Distance selling and returns policies

A lot of smaller e-commerce businesses get their returns policies wrong not because they are trying to deceive anyone, but because they genuinely do not know what the law requires. Some believe that "sale items cannot be returned" is a universal rule. It is not. The 14-day cancellation right applies regardless of whether an item was discounted. Some believe that personalised or custom-made goods cannot be returned at all. That one is true - there is a specific exemption for goods made to the consumer's specification - but it has to be communicated correctly before the sale.

Your T&Cs should set out your returns policy clearly, explain which goods fall within the statutory exemptions and why, and give consumers a clear process for exercising their cancellation right. Providing a model cancellation form (as set out in the Regulations) is good practice even if consumers rarely use it.

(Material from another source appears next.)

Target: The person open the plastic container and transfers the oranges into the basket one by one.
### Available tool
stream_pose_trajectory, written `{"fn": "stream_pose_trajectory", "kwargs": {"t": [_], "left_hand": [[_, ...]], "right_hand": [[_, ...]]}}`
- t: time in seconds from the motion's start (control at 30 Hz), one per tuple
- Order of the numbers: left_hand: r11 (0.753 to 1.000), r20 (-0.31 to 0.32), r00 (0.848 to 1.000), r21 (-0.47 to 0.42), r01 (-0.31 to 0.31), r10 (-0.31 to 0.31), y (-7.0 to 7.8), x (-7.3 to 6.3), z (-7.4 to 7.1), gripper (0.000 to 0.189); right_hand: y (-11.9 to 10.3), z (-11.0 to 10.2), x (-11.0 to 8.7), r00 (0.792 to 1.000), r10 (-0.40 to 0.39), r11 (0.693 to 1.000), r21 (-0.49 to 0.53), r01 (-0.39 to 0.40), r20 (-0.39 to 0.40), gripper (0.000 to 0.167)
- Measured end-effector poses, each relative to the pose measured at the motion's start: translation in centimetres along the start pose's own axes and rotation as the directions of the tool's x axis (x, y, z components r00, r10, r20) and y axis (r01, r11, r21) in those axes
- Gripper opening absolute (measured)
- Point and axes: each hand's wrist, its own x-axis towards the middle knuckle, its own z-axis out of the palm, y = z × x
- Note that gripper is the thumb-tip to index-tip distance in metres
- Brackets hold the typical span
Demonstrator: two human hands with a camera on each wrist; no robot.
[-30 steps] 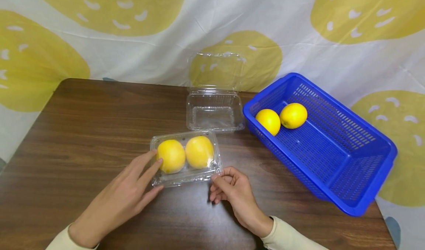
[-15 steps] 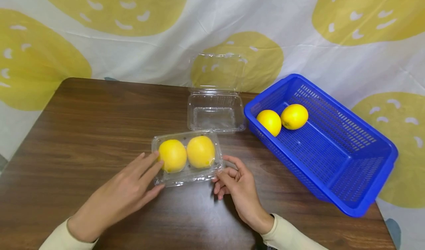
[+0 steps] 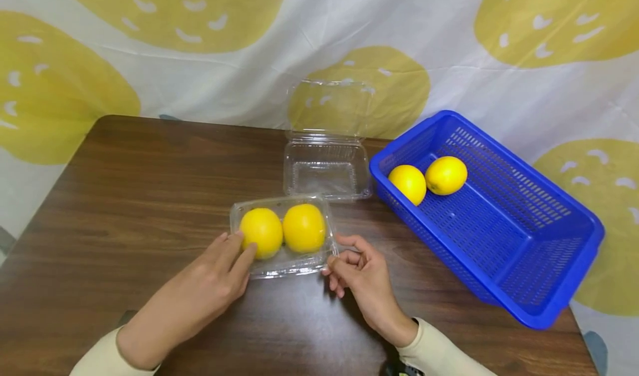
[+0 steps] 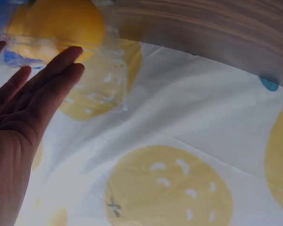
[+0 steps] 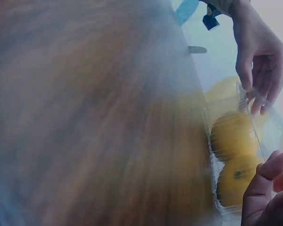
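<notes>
A clear plastic clamshell box (image 3: 294,264) lies near the middle of the table with two lemons (image 3: 304,228) inside. My left hand (image 3: 202,290) rests its extended fingers on the lid's left part, over one lemon; its thumb is hidden in the head view. In the left wrist view those fingers (image 4: 61,77) look fairly straight against the plastic. At the front right corner, my right hand (image 3: 366,287) pinches the rim between thumb and curled fingers, with the index finger along the right side. The right wrist view shows the right thumb (image 5: 273,167) beside the box.
Behind stands a second clamshell box (image 3: 324,171), lid raised, with nothing in it. A blue plastic basket (image 3: 499,287) sits at the right with two lemons (image 3: 446,175) at its left end. A patterned cloth (image 3: 209,87) hangs behind the wooden table (image 3: 140,187).
My left hand has moved slightly right and further onto the lid, its thumb now drawn in. The right index finger has straightened along the box's side. The box has barely moved.
</notes>
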Motion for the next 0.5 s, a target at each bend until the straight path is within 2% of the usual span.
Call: {"fn": "stream_pose_trajectory", "kwargs": {"t": [0.13, 0.2, 0.4, 0.5], "left_hand": [[0.999, -0.024, 1.000, 0.038, 0.000, 0.001, 0.0, 0.3, -0.2, 0.053], [1.000, -0.065, 0.998, 0.020, 0.010, -0.009, -0.2, 0.4, -0.2, 0.053], [0.993, -0.181, 0.981, -0.108, 0.057, -0.076, -1.0, 0.9, -0.8, 0.053], [0.981, -0.201, 0.972, -0.170, 0.092, -0.126, -1.6, 1.0, -1.3, 0.054]], "right_hand": [[0.0, -0.2, 0.0, 1.000, 0.000, 1.000, -0.001, 0.000, 0.011, 0.047], [0.0, -0.3, -0.1, 1.000, 0.005, 1.000, 0.000, -0.005, 0.014, 0.046], [-0.2, -0.4, -0.2, 0.999, 0.037, 0.999, 0.007, -0.037, 0.021, 0.048], [-0.3, -0.5, -0.2, 0.998, 0.051, 0.999, 0.005, -0.051, 0.022, 0.049]]}}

For more on how these rules interact with running an online shop, see our full guide to e-commerce and UK consumer law. And if you are thinking about what your T&Cs need to do to actually protect your business - rather than just tick a legal box - take a look at how Terms and Conditions protect your business (and when they do not).

What this means practically

You cannot use your T&Cs to take away rights that consumers have by law. You can use them to add clarity, to explain your processes, and to set the terms of B2B relationships where the Consumer Rights Act does not apply. But for consumer-facing businesses, the Act sets a floor below which you cannot go.

Get the basics right: be honest about what you are selling, provide the required pre-contract information, make the cancellation right clear, and do not include clauses that try to exclude liability for your own negligence or override statutory rights. A solicitor reviewing your T&Cs once a year is far cheaper than a CMA investigation or a County Court claim for breach of implied terms.